Это сложный вопрос. Грейсон издает смешок.
— М-да, Чемберс, и ты думаешь, что победил?
— Отпусти ее, — это все, что я говорю. На мою жизнь никто не спорил, поэтому я поставил на Блейкли. Не то чтобы я доверял кодексу чести человека, который проткнул ледорубом мозг моей сестры, но это был мой единственный вариант попытаться защитить ее.
Я с трудом выдыхаю, смесь сожаления и облегчения сжимает мою грудь. Я хочу, чтобы Блейкли была вне опасности, но также хочу верить, что мы связаны вместе, сильнее, чем просто успешное лечение и ее злоба по отношению ко мне.
Да, я страстно хотел, чтобы она пришла за мной.
Грейсон отталкивается от стены и неспешными шагами направляется к карманным часам.
— Я человек слова, — говорит он ей. — Можешь идти, Блейкли.
Она облизывает губы, оттягивая время.
— А что будет с Алексом?
Стоя посреди комнаты, он дотрагивается до карманных часов, поворачивая их.
— Тебе не все равно?
Она немного помолчала, прежде чем сказать:
— Если ты человек слова, тогда ты должен освободить его. Ты получил то, о чем изначально просил…
— Ты пытаешься спорить с психопатом, — перебиваю я. — Подумай, Блейкли. Никогда не было реальной сделки. В его методологии полно лазеек. Так и должно было закончиться. Грейсону просто нравится сначала играть со своими жертвами.
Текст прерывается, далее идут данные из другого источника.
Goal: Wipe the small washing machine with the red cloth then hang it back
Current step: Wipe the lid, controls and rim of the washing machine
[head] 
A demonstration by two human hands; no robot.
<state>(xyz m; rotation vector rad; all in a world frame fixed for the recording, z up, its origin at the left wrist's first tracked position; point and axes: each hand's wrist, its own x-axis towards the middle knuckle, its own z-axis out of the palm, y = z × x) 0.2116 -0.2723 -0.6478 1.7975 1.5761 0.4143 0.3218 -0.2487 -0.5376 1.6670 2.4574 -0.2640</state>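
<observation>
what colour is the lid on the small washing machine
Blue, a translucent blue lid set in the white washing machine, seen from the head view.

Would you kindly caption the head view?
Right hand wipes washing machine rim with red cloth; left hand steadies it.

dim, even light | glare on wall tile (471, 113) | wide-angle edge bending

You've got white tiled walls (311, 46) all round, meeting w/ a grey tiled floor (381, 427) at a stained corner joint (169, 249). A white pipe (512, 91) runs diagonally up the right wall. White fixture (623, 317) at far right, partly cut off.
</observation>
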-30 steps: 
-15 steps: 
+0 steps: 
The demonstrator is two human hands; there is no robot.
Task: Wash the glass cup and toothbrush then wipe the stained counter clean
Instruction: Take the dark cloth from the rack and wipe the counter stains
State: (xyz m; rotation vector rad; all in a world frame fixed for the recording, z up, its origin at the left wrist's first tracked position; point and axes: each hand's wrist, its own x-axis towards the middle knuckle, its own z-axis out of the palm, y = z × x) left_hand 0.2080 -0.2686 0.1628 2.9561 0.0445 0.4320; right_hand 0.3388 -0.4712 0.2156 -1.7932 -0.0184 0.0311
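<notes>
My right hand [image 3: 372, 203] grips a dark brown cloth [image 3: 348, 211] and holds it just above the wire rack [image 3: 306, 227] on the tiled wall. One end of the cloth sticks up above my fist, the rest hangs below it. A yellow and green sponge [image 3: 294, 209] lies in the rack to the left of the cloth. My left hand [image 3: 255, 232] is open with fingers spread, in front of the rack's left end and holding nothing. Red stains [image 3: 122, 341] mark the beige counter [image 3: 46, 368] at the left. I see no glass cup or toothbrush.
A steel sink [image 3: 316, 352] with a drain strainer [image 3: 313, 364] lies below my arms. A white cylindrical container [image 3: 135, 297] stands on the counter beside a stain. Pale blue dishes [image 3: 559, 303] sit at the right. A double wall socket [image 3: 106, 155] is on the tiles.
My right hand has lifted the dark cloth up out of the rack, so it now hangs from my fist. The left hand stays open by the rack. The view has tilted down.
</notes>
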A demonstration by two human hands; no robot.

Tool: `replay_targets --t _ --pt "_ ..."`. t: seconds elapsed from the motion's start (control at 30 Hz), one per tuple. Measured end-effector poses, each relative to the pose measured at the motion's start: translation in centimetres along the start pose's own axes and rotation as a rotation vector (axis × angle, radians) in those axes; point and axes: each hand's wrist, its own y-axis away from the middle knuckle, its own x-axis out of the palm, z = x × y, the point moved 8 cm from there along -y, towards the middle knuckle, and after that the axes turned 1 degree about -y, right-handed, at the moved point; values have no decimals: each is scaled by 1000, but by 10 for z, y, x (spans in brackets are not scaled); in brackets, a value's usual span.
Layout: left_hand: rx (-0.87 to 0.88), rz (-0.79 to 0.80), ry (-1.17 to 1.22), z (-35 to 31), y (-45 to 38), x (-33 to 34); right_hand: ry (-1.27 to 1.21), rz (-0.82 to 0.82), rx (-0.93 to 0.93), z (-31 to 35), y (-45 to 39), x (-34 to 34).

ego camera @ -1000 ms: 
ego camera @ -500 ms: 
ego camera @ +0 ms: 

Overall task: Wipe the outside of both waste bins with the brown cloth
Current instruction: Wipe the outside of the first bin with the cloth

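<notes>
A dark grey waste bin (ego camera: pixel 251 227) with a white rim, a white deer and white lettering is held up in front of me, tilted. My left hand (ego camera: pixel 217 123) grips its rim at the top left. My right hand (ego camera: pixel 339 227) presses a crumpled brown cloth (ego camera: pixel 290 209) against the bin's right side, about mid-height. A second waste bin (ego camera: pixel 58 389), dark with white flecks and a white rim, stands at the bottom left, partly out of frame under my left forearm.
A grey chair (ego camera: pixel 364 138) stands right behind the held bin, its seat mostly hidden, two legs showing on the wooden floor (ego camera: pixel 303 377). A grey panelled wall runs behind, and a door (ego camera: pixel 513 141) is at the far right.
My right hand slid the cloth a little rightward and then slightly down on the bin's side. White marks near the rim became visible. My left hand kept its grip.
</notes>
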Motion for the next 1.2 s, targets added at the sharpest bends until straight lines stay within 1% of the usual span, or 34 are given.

Мы обсуждали это. Я говорил ей, что у нас не было выбора. Когда пытался убедить ее помочь мне убить Грейсона и Брюстера, превратив ее в полноценного убийцу. Сейчас эта идея кажется такой нелепой, ведь я верил, что спроектировал ее разум так, чтобы он соответствовал ее навыкам мести.
Она ударила Эриксона ножом не поэтому.
Она убила его не из справедливости, не из мести и даже не из-за своих неконтролируемых эмоций — а для защиты невинной девушки.
Она никогда не была чудовищем.
А вот я — да.
— Вот почему тебе нужно уйти, — говорю я, начиная чувствовать головокружение, отвечая на свой собственный внутренний монолог. — Позволь мне все исправить.
Грейсон внимательно наблюдает за ней, рассматривая ее любопытным взглядом. В ответ на напряженное молчание он понимающе кивает.